On Saturday I loaded my camera. Alejandro and I went into town and bought Pollo a small dress, and at two o'clock I went to Lupe's. The place was swarming with children and animals and flies. The party was being held in the front room with the pictures of naked women. Lupe had decorated the room with streamers and everyone wore a hat. José Luis had a hat on. Even Pancha, the lamb, wore a hat. The pig kept running in and out as kids tried to put a hat on it. Chickens were everywhere Lupe served guacamole and a platter of fruit. There were at least twenty children and they all called José Luis
"Papa," which I assumed was a term of endearment for an older person. It was only later that I learned they were all his children from various women.
Pollo wore a little blue dress. She was an ugly child with a wonderful smile and a great personality before the camera. Later a cake was produced. A gigantic pink cake with candles all over it. "Lupe, did you make this cake in my oven?" I asked, impressed and wondering when she had managed.
She smiled and shook her head. "You were out of gas.

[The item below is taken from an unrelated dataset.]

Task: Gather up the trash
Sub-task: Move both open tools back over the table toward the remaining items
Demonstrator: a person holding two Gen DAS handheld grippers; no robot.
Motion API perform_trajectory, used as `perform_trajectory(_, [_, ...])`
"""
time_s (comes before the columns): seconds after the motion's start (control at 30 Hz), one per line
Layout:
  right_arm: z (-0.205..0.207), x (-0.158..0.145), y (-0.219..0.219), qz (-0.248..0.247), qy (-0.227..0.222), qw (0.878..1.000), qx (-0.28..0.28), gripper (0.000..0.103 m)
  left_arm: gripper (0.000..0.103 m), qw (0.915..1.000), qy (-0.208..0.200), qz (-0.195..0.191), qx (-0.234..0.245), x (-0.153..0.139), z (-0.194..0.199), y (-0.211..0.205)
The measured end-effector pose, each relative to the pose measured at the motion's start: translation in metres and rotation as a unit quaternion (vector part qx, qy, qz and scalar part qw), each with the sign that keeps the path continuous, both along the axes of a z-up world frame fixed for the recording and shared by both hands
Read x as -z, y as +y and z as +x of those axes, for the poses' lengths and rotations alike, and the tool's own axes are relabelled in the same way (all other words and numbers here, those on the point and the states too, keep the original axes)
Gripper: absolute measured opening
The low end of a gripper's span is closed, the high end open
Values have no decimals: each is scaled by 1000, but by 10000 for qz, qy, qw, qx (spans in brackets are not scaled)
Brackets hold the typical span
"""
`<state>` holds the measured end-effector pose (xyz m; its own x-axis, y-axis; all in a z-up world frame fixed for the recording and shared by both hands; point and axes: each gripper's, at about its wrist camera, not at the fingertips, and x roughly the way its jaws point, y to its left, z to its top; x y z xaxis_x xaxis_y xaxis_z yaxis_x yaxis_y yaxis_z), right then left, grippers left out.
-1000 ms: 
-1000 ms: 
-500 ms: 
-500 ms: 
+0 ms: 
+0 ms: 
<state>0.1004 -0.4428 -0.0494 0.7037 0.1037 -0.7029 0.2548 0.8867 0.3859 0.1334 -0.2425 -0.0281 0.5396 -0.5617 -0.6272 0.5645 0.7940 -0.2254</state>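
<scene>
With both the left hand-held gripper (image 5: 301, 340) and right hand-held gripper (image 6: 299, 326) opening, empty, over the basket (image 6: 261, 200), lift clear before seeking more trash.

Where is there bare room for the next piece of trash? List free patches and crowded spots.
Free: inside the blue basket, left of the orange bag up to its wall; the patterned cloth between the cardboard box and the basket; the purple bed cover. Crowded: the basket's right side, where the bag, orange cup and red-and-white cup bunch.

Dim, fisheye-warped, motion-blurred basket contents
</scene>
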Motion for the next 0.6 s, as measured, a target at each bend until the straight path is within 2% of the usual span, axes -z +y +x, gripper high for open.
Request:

I made it here on my stove."
I had no idea how she had made a cake on an open fire, but she had.
I asked Lupe if today was really Polio's birthday and Lupe said, "Oh, no, it was six months ago, but we are just celebrating it now." Lupe looked sheepishly at the ground and I looked down as well, my eyes following her gaze. She wore the same torn sandals she always wore and the children wore tattered shoes.
I understood that the twelve dollars she had borrowed had not been for shoes at all, but for this party for Polio, and Lupe had been ashamed to ask me for money for the party. I don't know if she knew I knew, because we never mentioned it again.
ON SUNDAY ALEJANDRO AND I, CATHERINE, AND A man she had been seeing named Roger, who wore open Hawaiian shirts and walked around singing "The House of the Rising Sun," went for a hike in the hills near the Taboada hot springs, about ten miles from San Miguel. The countryside was much like that of the hills near San Antonio, but here it was flatter, which made it less windy but hotter, and more deserted. We climbed and climbed across the empty, dry sierra. I walked with Catherine for a while. "Are you serious about this Mexican man?" she asked me.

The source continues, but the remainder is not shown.